Contudo, em março, a Greensill declarou falência, deixando muitas empresas com quem tinha ligações (que empregam cerca de 50 mil pessoas) também em risco - a terceira maior produtora de aço no Reino Unido, a Liberty, do milionário Sanjeev Gupta, chegou a ter que parar a produção em algumas fábricas, para conseguir manter a solvência. Desde então que a imprensa britânica aperta o cerco a Cameron, levantando o véu sobre as suas relações com a Greensill.

No seu comunicado, o ex-primeiro-ministro confirmou, por exemplo, as notícias de que viajou para a Arábia Saudita em janeiro do ano passado com Alex Greensill.
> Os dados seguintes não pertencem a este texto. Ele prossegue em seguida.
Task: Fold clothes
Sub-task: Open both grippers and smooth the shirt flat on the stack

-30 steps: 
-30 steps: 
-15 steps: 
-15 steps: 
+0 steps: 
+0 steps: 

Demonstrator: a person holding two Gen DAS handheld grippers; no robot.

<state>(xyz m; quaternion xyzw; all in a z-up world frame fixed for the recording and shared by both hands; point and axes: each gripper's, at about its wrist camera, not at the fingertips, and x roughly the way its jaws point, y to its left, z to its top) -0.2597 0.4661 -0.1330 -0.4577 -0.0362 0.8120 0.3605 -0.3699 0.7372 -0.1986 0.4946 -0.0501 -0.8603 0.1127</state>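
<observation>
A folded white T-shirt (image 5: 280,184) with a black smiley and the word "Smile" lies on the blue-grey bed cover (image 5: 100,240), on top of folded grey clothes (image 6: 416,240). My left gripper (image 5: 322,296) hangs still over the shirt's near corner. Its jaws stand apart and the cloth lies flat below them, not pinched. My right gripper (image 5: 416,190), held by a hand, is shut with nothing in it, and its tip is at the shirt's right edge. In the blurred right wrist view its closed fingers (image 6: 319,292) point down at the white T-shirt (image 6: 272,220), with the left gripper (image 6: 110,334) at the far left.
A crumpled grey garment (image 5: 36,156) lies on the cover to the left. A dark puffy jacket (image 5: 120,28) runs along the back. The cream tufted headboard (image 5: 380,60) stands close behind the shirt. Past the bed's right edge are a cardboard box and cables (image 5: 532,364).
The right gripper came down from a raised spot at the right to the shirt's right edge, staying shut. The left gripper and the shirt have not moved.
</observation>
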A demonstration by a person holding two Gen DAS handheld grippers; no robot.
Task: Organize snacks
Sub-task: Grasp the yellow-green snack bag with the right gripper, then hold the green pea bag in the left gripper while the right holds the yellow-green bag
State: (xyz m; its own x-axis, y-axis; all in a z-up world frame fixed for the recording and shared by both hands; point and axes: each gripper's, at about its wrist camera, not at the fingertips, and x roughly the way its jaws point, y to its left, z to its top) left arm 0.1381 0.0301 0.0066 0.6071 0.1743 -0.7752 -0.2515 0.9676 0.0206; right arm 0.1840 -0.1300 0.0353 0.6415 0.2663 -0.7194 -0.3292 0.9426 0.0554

Nessa viagem, reuniu-se com o príncipe herdeiro Mohammed bin Salman, que tem sido acusado de estar por detrás da morte do jornalista saudita Jamal Khashoggi. "Na Arábia Saudita, tive oportunidade de levantar questões sobre os direitos humanos, como sempre fiz quando me encontrei com os líderes sauditas quando era primeiro-ministro", indicou no texto.

Diante da pressão cada vez maior em redor do escândalo, e de quem Cameron terá contactado no governo, Johnson anunciou um inquérito, liderado pelo advogado Nigel Boardman, que tem ordens para reportar "rapidamente". O porta-voz de Downing Street disse que, diante do interesse que existe no tema, o primeiro-ministro pediu a investigação "para garantir que o governo é completamente transparente sobre estas atividades" e que os contribuintes sabem o que aconteceu ao seu dinheiro. "Esta investigação independente irá ainda ver como os contratos foram garantidos e como os representantes das empresas se envolveram com o governo", indicou. Cameron já disse que vai colaborar com a investigação.

Mas a oposição queria mais: queria um inquérito parlamentar. Os conservadores, que têm a maioria no parlamento, rejeitaram-no. Keir Starmer, o líder do Labour, denunciou o "desprezo" e "clientelismo" no seio dos Tories. E o tema promete ficar na ordem do dia.